Aim of the exercise: Please write out the listing beneath this sentence exactly, from its first line to the line with "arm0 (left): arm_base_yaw", and stop there.

Data under study:

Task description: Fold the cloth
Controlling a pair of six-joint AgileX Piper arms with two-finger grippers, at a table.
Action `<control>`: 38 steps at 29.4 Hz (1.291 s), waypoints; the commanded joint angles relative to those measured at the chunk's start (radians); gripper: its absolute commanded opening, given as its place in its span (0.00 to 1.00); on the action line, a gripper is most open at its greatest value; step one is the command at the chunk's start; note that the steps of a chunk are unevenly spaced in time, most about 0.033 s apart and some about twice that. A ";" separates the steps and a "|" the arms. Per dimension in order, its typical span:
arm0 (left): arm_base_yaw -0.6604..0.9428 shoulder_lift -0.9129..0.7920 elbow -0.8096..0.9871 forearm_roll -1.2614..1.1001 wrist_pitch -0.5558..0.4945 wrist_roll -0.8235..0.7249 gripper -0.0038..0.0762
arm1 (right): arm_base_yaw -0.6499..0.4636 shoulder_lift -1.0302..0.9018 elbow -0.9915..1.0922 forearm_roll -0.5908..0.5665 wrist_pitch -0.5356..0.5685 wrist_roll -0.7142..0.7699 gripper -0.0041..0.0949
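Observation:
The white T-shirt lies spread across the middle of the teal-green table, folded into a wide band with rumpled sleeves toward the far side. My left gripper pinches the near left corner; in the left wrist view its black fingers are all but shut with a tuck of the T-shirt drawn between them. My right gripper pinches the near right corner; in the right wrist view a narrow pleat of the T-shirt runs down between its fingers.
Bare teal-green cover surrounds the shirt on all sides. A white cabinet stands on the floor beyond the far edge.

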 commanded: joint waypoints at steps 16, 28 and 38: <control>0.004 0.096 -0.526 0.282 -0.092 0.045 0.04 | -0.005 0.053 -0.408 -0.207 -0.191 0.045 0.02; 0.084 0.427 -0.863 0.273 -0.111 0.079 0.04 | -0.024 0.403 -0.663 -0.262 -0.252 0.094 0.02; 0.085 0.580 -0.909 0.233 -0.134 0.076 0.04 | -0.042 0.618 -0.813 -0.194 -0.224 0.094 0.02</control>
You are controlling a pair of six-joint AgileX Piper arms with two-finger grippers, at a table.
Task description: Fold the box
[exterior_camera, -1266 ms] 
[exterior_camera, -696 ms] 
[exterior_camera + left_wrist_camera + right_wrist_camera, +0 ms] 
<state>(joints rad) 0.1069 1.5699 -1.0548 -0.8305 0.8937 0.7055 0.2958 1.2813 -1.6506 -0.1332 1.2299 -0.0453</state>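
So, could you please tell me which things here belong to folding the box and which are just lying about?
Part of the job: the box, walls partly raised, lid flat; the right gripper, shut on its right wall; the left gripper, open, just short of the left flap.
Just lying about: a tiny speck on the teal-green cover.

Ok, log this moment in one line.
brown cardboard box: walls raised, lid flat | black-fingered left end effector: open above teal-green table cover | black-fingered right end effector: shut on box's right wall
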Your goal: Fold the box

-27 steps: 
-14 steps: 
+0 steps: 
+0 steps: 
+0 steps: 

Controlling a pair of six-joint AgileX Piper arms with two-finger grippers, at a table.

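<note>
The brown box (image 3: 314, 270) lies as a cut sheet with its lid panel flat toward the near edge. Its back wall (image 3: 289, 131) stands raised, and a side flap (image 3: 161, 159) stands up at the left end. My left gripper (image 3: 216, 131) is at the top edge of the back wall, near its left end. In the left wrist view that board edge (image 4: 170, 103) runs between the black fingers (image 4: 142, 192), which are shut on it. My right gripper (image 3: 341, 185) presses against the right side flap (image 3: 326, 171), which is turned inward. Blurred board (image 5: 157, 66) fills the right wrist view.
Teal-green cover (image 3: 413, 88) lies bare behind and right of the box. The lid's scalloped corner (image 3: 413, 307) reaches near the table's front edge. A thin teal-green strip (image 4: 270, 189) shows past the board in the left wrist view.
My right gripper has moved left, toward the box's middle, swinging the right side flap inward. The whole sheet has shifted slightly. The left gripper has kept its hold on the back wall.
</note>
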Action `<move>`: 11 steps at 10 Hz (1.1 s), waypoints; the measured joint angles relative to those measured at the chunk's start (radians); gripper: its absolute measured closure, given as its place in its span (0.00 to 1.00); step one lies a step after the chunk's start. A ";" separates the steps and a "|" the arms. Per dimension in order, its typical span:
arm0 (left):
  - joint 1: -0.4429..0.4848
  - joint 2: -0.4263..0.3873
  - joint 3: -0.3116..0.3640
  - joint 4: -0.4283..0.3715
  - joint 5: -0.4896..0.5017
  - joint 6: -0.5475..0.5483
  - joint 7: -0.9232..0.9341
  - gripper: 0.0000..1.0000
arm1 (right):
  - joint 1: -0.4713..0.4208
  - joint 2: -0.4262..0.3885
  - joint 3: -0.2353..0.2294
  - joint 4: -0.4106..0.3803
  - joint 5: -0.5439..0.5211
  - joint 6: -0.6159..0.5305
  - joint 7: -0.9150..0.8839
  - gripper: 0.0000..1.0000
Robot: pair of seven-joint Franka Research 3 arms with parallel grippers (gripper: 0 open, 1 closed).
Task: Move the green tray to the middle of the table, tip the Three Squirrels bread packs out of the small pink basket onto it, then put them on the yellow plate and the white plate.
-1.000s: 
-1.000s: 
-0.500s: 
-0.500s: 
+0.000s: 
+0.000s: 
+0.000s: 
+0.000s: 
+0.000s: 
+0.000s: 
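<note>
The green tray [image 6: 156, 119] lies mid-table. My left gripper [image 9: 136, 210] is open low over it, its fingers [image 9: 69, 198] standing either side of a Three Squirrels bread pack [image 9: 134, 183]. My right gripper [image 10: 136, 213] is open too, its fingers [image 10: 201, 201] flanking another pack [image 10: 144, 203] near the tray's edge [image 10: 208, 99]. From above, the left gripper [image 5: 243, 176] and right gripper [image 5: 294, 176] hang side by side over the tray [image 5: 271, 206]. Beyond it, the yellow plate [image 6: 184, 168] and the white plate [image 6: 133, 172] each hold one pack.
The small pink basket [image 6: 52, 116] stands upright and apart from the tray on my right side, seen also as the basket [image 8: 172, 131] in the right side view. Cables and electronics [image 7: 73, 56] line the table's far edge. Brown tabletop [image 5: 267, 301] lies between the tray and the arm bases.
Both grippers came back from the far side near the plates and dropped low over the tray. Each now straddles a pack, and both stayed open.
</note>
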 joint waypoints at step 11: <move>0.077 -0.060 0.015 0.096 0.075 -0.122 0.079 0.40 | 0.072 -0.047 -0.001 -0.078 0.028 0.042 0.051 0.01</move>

Answer below:
Task description: Fold the cloth
Controlling a pair of six-joint AgileX Piper arms with two-finger grippers, at a table.
Action `<control>`: 38 steps at 29.4 Hz (1.291 s), waypoints; the commanded joint angles relative to those measured at the chunk's start (radians); gripper: its absolute commanded opening, given as its place in its span (0.00 to 1.00); on the action line, a gripper is most open at its greatest value; step one is the command at the chunk's start; note that the steps of a chunk are unevenly spaced in time, most about 0.033 s apart and some about twice that. A ";" separates the steps and a "|" the arms. Per dimension in order, its typical span:
arm0 (left): arm_base_yaw -0.6604..0.9428 shoulder_lift -0.9129..0.7920 elbow -0.8096..0.9871 forearm_roll -1.2614..1.1001 wrist_pitch -0.5558..0.4945 wrist_roll -0.8235..0.7249 gripper -0.0038..0.0762

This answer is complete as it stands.